PROBLEM STATEMENT: Return only those lines of the material that contain "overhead".

MATERIAL PROVIDED:
Start of Block

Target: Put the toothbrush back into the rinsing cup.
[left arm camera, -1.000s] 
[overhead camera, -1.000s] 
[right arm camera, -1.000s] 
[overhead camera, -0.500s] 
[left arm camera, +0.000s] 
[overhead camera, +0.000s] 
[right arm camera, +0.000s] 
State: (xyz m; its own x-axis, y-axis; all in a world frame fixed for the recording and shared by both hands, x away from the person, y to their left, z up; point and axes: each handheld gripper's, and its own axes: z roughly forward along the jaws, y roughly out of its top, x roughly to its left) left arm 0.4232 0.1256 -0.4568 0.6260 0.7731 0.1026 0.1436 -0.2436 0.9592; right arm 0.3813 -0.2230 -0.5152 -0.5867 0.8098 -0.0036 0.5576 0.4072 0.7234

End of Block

SOLUTION FOR THIS EXERCISE:
[overhead camera, -1.000s] 
[overhead camera, -0.500s] 
[overhead camera, +0.000s] 

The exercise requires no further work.